Yesterday, Sun Life was the first Insurer to announce that because of plan members inability to access Dental claims given COVID-19 mandated shutdowns of dental practices (and a subsequent move to emergency only services) that they were refunding their (non-refund/non self-funded) dental plans with a 50% premium credit retroactive to April. This billing premium credit will appear on the June 2020 invoices. Additionally, they are offering a 20% credit to the major medical component of the extended health care premium. This will apply to the non drug, non hospital, portions of the benefits plan.

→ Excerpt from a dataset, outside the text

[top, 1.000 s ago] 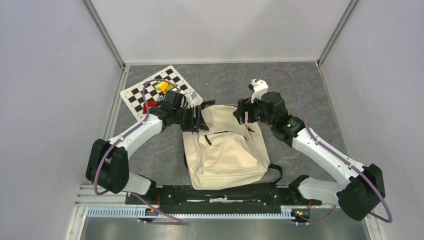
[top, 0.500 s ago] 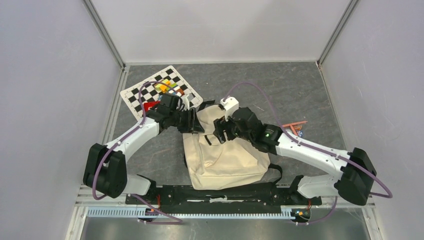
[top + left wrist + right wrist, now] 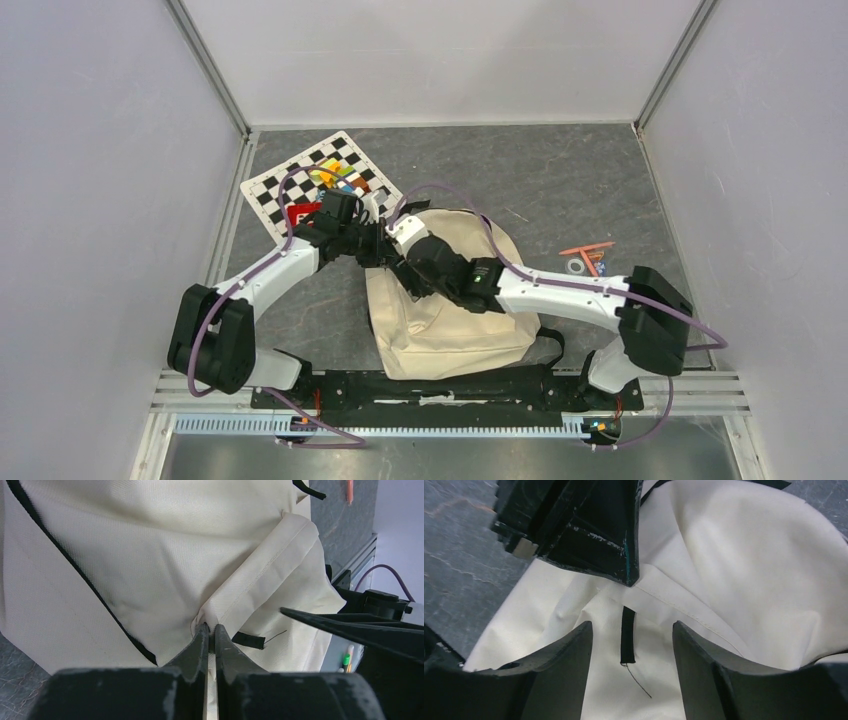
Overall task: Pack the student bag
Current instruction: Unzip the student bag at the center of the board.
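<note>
The student bag is a cream canvas backpack with black trim, lying flat in front of the arm bases. At its upper left corner my left gripper is shut, its jaws pinching a raised fold of the cream fabric. My right gripper has reached across the bag to the same corner. It is open, its fingers straddling a short black zipper tab with a loose thread, without touching it. The same tab shows just right of the left jaws. The bag's inside is hidden.
A checkerboard sheet lies at the back left with colourful items and a red object on it. Orange sticks and a small ring lie right of the bag. Grey walls close in both sides and the back.
My right arm has swung left across the bag to the left gripper's corner, its jaws narrowing a little. My left gripper has closed onto the fabric fold.
</note>
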Robot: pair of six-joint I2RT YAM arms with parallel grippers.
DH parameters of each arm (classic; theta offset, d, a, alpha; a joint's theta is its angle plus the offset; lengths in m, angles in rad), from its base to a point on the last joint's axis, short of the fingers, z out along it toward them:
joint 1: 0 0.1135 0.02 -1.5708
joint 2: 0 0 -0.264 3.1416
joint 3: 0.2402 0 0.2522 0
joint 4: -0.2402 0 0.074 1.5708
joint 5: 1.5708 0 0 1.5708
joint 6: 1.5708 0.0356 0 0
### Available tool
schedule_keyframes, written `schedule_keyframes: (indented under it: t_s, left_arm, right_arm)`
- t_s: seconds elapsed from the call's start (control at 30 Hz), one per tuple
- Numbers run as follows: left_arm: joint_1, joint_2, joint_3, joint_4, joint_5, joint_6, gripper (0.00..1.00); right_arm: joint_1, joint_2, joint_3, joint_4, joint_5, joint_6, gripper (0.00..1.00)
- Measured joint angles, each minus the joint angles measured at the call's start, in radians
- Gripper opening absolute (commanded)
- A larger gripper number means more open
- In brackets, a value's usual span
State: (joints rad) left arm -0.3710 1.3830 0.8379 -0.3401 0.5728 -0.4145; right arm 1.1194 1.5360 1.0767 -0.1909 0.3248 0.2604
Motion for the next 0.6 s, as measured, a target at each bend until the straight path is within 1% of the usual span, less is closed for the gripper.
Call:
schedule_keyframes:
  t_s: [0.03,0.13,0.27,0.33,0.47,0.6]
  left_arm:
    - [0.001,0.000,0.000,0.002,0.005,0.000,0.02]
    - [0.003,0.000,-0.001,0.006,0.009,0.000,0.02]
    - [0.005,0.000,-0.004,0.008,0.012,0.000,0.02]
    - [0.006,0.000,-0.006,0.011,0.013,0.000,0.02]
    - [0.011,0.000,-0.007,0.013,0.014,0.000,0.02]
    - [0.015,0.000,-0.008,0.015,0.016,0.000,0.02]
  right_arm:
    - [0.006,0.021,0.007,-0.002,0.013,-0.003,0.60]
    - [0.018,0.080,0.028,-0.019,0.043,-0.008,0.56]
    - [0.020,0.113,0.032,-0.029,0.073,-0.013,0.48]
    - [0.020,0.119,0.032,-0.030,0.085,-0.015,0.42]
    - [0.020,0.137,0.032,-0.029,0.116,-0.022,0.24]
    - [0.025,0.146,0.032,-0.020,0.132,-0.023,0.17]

Last night, Canada Life came out with their own version of COVID-19 premium relief, also retroactive to April 2020. This adjustment will be on Plan Sponsors May 2020 invoices however. The premium reduction on dental will mirror that of Sun Life’s 50%, but they specify a 20% reduction to Vision Care and 8% premium reduction on manual/paper reimbursement plans (a good excuse to look at pay direct drug (PDD)). On PDD programs a 20% healthcare premium reduction is offered; matching the Sun Life offer.
It is unclear at this point, whether this is a CLHIA (industry association) initiative. If it is, we would expect ALL Canadian Insurers to eventually fall in line. If not, we still would expect the majority of Insurers to “eventually” do something similar as that would be political suicide and could be seen as gouging vulnerable plan sponsors. For the early adopters (Sun and Canada Life) mailings to clients will be sent out early next week.
It is important to note for our larger ASO (Administrative Services Only) or Self Funded clients that these reductions in claims have already been registered in their plans and so they have already reaped the benefit of the lower claims costs. In actuality, these claim reductions for both dental and paramedical practitioners, began mid March and likely reduced dental claims that month alone by 40%. In April, given the limitation of Emergency Only Dental plans, we suspect some clients might see up to a 75% reduction in average dental claims. The 50% reduction offered by the Insurers is thus likely conservative. Similarly, we think that Paramedical claims could have reduced in half starting in April; although Practitioners fighting for the survival of their businesses and livelihood will likely be creative and persistent as they encourage the uptake of “virtual visits”. With ASO plans of course, there is full accountability for claims and we will be available to discuss and review your specific results and details when the reporting is made available.